## What you need to do
Each line of the listing below, from the very first to the one that contains "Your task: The", is to be retyped exactly as it stands.

## Raw data
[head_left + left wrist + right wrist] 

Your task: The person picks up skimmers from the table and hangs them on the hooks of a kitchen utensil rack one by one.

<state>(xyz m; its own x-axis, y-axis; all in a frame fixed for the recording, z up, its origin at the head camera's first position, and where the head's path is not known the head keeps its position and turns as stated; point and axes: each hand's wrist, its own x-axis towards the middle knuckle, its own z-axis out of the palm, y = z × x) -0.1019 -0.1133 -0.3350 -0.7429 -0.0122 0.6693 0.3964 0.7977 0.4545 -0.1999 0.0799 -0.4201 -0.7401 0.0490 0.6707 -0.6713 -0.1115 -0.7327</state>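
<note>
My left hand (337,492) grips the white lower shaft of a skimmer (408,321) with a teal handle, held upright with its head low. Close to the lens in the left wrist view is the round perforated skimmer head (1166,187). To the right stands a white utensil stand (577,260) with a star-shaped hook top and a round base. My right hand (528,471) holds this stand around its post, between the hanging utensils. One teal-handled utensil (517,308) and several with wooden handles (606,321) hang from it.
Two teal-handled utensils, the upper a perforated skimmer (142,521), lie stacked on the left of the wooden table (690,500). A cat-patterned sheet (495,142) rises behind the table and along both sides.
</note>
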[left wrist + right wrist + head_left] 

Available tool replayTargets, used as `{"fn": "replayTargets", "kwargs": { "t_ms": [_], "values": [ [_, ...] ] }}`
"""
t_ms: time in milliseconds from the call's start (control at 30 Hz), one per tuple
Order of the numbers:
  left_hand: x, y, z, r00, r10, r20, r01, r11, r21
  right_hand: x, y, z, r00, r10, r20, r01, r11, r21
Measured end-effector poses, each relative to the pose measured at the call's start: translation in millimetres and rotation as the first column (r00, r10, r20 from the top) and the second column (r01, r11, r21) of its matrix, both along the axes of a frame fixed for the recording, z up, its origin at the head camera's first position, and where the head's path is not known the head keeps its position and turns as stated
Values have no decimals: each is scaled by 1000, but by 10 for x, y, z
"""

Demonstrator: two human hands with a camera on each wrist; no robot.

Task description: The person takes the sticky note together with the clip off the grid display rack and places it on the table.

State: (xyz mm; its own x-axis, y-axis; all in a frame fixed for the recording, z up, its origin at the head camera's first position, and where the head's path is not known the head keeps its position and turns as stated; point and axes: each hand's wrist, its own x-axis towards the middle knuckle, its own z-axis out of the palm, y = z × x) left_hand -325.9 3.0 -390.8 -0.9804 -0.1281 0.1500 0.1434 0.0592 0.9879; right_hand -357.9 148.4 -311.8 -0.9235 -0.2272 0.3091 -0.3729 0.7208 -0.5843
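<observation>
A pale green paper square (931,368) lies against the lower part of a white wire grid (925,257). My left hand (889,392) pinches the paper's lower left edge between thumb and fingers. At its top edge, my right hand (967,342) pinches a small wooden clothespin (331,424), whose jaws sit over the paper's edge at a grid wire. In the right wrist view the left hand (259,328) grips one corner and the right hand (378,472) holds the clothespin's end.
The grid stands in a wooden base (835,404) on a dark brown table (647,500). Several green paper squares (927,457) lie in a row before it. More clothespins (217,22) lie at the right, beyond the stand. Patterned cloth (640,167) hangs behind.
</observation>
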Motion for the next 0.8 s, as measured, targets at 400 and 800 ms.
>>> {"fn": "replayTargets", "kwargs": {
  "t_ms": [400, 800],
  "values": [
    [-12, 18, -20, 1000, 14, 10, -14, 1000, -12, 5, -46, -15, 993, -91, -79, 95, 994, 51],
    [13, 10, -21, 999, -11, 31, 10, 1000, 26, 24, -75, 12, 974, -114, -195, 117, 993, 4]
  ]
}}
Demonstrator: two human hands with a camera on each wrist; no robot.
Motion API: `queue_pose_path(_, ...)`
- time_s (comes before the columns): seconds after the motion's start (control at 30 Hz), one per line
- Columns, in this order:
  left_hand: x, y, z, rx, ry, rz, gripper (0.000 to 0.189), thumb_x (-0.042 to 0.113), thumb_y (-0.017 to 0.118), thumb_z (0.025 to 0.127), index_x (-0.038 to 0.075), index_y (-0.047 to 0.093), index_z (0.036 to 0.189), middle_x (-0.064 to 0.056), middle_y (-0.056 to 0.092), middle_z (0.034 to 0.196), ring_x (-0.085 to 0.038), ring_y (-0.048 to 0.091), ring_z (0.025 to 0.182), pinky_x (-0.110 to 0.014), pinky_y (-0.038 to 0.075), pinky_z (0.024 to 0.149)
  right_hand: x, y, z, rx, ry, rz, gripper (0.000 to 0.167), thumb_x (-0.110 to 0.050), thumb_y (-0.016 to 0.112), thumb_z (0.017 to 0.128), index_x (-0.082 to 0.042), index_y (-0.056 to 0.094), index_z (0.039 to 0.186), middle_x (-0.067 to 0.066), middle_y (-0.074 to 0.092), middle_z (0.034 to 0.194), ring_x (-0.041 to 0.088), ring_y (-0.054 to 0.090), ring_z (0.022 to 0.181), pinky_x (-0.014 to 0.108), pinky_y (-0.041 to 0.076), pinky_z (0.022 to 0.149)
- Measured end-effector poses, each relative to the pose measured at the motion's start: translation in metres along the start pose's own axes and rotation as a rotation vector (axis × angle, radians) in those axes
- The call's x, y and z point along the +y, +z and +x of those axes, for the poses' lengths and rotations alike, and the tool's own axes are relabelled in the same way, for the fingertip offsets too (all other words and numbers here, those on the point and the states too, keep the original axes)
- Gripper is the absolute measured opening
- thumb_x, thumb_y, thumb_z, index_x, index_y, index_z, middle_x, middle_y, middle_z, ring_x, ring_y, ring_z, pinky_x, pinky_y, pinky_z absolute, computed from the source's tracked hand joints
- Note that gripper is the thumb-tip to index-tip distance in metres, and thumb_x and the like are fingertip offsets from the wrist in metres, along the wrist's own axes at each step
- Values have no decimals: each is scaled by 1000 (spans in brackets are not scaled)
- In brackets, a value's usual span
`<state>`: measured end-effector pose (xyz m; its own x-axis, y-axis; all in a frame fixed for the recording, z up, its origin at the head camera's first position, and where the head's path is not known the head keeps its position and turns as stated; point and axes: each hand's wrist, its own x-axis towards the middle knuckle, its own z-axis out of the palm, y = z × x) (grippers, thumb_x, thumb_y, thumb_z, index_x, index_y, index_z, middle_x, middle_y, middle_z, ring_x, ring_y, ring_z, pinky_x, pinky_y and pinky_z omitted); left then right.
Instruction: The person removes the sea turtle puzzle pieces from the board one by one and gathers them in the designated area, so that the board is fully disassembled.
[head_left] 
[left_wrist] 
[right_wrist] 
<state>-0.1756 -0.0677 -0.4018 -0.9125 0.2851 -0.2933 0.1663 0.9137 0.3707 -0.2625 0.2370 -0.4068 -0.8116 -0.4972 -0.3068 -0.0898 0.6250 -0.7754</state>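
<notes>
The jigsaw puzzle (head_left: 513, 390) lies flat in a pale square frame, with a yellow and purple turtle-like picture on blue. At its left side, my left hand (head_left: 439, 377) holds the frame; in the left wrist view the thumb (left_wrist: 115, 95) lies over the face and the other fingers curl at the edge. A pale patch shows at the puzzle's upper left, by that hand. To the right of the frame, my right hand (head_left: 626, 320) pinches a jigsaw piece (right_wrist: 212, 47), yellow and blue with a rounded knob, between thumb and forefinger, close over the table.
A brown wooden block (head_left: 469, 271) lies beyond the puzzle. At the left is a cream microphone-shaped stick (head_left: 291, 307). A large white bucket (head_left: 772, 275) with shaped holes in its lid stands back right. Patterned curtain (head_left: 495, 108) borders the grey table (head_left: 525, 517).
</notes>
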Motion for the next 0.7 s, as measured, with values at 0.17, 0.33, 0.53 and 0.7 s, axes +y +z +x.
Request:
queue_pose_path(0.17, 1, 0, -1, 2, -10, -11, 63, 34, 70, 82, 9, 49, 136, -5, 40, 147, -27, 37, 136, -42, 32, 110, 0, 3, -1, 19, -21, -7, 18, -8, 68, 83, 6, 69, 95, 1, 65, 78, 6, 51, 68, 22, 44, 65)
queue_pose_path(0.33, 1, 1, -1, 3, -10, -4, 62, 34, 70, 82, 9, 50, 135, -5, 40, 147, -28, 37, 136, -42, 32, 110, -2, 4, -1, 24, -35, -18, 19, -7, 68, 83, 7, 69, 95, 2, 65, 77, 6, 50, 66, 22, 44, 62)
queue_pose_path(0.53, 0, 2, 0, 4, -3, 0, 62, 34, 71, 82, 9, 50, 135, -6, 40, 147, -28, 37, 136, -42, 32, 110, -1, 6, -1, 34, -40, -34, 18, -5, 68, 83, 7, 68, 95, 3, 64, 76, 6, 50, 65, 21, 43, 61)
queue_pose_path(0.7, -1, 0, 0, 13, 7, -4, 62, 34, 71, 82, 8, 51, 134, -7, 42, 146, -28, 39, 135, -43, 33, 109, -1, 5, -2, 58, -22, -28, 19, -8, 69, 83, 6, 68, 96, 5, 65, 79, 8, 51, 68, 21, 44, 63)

## Solution below
[head_left + left wrist + right wrist] 

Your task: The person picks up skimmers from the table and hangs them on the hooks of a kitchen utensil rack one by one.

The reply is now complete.